Records from a data source:
++++++++++++++++++++
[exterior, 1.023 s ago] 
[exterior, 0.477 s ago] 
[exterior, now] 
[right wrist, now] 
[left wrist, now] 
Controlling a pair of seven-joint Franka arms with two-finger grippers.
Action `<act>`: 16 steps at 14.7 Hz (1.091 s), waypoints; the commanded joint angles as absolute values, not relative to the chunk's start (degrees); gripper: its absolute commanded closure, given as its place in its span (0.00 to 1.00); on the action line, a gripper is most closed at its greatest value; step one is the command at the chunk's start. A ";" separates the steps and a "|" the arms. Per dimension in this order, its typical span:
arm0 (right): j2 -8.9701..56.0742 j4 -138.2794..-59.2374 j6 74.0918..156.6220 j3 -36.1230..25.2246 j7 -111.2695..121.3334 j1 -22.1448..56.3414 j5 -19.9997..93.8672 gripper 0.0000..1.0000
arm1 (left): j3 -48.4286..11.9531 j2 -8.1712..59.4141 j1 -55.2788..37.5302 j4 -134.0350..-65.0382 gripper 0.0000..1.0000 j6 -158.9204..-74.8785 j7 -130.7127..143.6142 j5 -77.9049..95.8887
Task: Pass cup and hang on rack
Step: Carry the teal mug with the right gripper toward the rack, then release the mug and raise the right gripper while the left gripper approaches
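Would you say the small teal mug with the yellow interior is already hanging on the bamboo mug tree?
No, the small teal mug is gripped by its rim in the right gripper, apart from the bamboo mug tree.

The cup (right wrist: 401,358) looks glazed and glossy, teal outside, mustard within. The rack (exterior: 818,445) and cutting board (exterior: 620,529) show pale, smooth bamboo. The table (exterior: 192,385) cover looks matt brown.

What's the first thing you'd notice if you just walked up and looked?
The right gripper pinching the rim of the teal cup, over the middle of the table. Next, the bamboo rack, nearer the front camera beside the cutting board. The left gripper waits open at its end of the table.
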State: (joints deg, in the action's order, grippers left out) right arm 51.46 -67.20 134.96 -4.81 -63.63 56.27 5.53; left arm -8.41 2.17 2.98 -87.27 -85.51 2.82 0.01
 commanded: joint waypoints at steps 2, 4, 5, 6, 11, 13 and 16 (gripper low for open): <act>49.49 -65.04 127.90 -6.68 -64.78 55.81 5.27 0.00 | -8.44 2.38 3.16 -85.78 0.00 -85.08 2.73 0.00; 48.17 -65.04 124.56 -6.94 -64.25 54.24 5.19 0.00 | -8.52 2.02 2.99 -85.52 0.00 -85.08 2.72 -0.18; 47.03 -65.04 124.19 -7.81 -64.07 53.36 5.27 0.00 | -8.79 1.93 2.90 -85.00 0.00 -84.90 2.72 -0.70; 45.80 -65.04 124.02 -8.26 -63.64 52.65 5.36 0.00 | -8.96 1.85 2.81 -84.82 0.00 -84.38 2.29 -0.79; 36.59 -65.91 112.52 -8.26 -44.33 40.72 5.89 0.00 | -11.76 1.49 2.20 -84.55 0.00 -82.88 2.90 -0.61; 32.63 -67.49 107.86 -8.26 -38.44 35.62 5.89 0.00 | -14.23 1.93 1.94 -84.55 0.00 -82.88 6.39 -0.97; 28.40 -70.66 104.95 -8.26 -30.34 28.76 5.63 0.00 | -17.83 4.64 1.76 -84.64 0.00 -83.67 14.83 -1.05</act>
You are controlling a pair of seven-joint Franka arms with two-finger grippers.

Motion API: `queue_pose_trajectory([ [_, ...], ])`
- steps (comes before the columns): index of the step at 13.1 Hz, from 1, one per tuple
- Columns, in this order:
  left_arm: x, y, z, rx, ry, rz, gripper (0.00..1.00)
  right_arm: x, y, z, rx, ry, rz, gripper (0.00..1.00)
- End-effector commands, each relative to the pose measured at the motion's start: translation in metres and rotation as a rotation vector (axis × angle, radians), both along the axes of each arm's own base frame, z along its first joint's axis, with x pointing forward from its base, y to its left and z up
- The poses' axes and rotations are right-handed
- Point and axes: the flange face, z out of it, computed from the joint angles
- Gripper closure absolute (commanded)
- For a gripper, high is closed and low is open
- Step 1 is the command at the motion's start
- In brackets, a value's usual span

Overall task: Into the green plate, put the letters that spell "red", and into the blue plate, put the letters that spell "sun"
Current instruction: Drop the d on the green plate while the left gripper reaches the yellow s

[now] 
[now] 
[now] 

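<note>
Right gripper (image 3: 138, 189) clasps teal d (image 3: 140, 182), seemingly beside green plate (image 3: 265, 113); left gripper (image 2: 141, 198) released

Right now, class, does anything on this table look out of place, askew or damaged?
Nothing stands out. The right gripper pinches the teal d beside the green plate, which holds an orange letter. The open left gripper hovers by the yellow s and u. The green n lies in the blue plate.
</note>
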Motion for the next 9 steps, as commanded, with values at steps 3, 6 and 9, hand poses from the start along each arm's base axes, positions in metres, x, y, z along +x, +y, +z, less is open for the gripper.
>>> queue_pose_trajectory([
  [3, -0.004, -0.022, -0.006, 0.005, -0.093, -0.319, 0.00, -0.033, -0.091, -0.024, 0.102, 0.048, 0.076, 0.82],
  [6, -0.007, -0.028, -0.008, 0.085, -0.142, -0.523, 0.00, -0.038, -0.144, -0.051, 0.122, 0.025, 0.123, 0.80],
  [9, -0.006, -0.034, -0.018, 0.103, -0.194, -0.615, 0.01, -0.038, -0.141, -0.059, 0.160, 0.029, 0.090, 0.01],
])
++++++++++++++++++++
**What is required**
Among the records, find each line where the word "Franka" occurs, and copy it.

**Answer box**
Controlling a pair of seven-joint Franka arms with two-finger grippers.
You are controlling a pair of seven-joint Franka arms with two-finger grippers.

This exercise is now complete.